Biochemical Markers of Kidney Function Serum creatinine is generated from the metabolism of creatine in muscle and from dietary meat. It is freely filtered by the glomerulus without metabolism or reabsorption by renal tubules. Although some creatinine is secreted by organic cation transport mechanisms in the proximal tubule, it is useful as an endogenous marker of GFR. Measurement of serum creatinine concentration has been used for almost a century as an indicator of kidney function. Although it is the most commonly used marker of GFR, it is an imperfect measure. The relationship between GFR and serum creatinine is not linear, but inversely proportional (Figure 1). In patients who become functionally anephric, the serum creatinine typically increases 1.0 to 1.5 mg/dL (88.4133 µmol/L) per day. Reduction of muscle mass, as seen in amputees and those with malnutrition or muscle wasting, can result in a lower serum creatinine concentration without a change in GFR. Because of decreased muscle mass, serum creatinine overestimates kidney function in elderly persons, especially women. Young persons, men, and black persons often have higher muscle mass and higher serum creatinine concentration at a given GFR compared with older persons. Patients with advanced liver disease produce lower amounts of creatine (the precursor of creatinine) and have muscle wasting, resulting in a correspondingly lower serum creatinine at a given GFR. Certain medications (such as cimetidine and trimethoprim) inhibit organic cation transporters and block tubular secretion

of creatinine, resulting in a higher serum creatinine without a change in GFR. Conversely, in patients who have chronic kidney disease (CKD) with intact tubular function, creatinine secretion increases, thus leading to a progressive overestimation of GFR. Creatinine clearance is a measure of the volume of plasma that is cleared of creatinine by the kidney per unit of time and can be directly measured from a 24-hour urine collection to approximate the GFR (Table 1). The “adequacy” or “completeness” of the collection is estimated by the total excreted creatinine per 24 hours. For a 20- to 50-year-old man, creatinine excretion should be 18.5-25.0 mg/kg body weight and 16.522.4 mg/kg body weight for a woman of the same age. Because of the secretion of creatinine in the proximal tubule, the direct measurement of creatinine clearance tends to overestimate GFR. Nonetheless, the 24-hour urine collection with an adequate collection judged by the creatinine excreted is used to estimate GFR as well as excretion of other electrolytes and metabolic products such as calcium, phosphate, and urate. Blood urea nitrogen (BUN) is derived from the metabolism of proteins. BUN concentration is a poor marker of kidney function because it is not produced at a constant rate and is reabsorbed along the tubules; furthermore, alterations in renal blood flow markedly influence tubular reabsorption and excretion. Urea clearances significantly underestimate GFR but may be useful in estimating GFR <15 mL/min/1.73 m2.

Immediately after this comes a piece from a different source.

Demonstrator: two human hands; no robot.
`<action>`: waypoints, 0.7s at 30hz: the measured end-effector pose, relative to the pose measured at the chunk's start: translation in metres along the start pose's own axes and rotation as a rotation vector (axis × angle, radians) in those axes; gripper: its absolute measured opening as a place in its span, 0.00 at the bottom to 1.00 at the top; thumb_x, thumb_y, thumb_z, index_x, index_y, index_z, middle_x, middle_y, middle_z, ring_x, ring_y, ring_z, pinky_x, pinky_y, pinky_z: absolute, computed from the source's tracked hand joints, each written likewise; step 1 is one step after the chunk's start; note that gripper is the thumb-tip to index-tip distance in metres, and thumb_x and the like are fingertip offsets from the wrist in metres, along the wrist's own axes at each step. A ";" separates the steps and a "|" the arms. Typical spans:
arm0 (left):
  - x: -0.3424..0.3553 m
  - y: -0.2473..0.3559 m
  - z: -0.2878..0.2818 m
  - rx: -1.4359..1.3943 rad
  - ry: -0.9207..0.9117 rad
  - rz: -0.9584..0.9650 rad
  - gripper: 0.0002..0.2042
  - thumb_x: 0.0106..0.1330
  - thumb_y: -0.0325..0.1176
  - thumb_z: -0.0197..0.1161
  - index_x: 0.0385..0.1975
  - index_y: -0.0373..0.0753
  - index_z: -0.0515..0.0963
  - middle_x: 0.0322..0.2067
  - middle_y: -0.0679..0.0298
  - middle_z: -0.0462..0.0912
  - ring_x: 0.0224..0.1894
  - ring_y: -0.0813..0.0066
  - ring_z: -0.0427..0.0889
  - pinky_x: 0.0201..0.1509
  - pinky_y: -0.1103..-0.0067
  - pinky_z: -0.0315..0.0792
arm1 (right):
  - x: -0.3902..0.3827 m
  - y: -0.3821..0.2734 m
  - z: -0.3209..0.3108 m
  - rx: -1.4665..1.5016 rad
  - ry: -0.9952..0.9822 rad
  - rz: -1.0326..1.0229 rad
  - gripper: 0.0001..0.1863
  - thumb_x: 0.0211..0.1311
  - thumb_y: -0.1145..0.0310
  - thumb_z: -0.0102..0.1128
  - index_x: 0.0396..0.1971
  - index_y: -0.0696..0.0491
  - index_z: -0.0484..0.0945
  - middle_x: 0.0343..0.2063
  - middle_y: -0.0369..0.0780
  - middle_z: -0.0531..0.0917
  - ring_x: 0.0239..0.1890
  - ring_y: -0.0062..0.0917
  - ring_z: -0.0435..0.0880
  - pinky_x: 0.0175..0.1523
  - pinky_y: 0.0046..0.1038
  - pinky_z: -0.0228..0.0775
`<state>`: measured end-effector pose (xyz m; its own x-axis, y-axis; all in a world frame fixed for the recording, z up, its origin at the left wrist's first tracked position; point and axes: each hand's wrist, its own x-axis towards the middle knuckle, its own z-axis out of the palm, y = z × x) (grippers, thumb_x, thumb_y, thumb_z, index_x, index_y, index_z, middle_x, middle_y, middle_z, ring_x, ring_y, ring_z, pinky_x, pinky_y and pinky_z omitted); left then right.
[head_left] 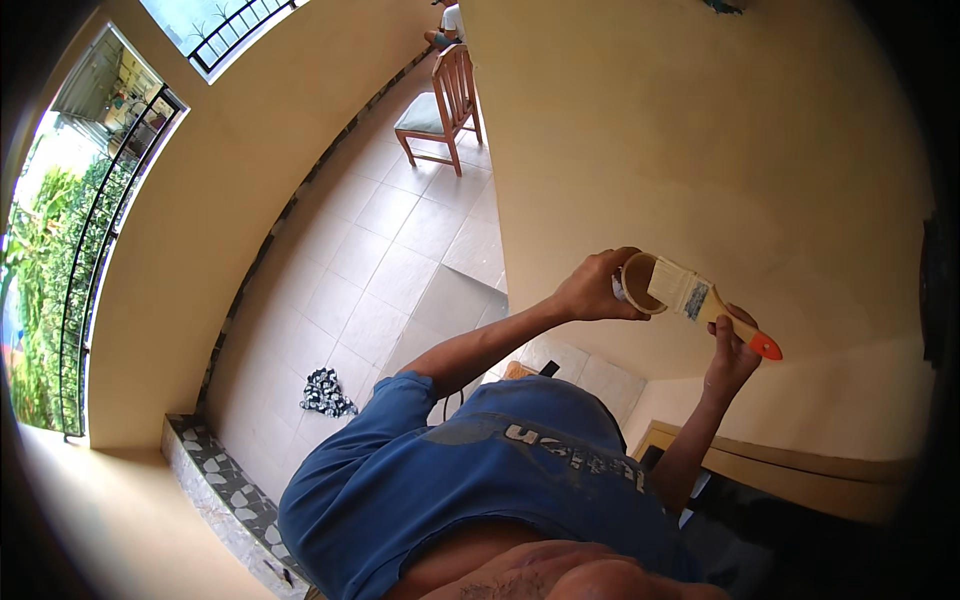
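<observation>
Flat paintbrush with a cream-coated head, pale wooden handle and orange tip (698,302) is gripped by the handle in the right hand (733,352), bristles right at the mouth of a round, cream-rimmed cup (636,285), can't tell if they touch. Left hand (595,286) is wrapped round that cup. Plain yellowish wall (650,150) behind, then a black-and-white patterned cloth (328,393) and a slatted brown wooden chair (455,95) on the pale tiled floor (350,270)

Paintbrush (697,294) partly blocking cup (637,283) mouth, wall (690,150) beyond, open air leftward
</observation>
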<state>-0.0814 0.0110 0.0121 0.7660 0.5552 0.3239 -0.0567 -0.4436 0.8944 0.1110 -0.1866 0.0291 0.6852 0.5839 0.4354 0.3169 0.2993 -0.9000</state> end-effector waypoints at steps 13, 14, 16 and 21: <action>-0.011 0.017 0.007 0.005 0.055 -0.024 0.44 0.45 0.39 0.87 0.64 0.33 0.74 0.55 0.52 0.85 0.59 0.61 0.85 0.66 0.66 0.76 | 0.000 -0.018 0.007 0.076 -0.085 -0.026 0.12 0.68 0.80 0.67 0.49 0.62 0.81 0.42 0.40 0.85 0.40 0.17 0.84 0.48 0.21 0.80; -0.010 0.013 0.009 0.015 0.064 -0.031 0.43 0.45 0.39 0.87 0.64 0.33 0.74 0.55 0.52 0.85 0.59 0.62 0.85 0.65 0.66 0.77 | 0.002 -0.015 0.007 0.076 -0.105 -0.012 0.12 0.68 0.80 0.67 0.49 0.62 0.81 0.42 0.40 0.85 0.41 0.18 0.85 0.49 0.21 0.80; -0.008 0.013 0.010 0.019 0.066 -0.019 0.43 0.45 0.38 0.87 0.64 0.32 0.74 0.54 0.52 0.86 0.58 0.62 0.86 0.64 0.66 0.78 | 0.004 -0.017 0.007 0.062 -0.128 -0.002 0.11 0.68 0.81 0.68 0.49 0.62 0.81 0.43 0.40 0.86 0.44 0.20 0.86 0.52 0.22 0.81; -0.002 0.016 0.006 0.064 0.038 -0.008 0.43 0.45 0.38 0.87 0.63 0.31 0.73 0.53 0.52 0.86 0.57 0.61 0.86 0.63 0.66 0.79 | 0.001 -0.026 0.012 0.126 -0.096 -0.037 0.11 0.67 0.81 0.68 0.47 0.61 0.82 0.44 0.40 0.87 0.47 0.21 0.87 0.54 0.24 0.82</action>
<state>-0.0800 -0.0007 0.0239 0.7413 0.5850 0.3292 -0.0083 -0.4824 0.8759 0.0955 -0.1844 0.0529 0.6067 0.6383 0.4737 0.2522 0.4105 -0.8763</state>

F i g u r e 1 . The relationship between serum creatinine and glomerular filtration rate (GFR). Example A illustrates that a small increase in the serum creatinine level in the reference range (in this case, 0.8 to 1.2 mg/dL [70.7-106 µmol/L]) reflects a relatively large change in GFR (120 to 78 mL/min/1.73 m2). Example B illustrates that a relatively greater increase in the serum creatinine level (in the high range of 3.0 to 4.5 mg/dL [265-398 µmol/L]) reflects a proportionately smaller change in GFR (35 to 22 mL/min/1.73 m2).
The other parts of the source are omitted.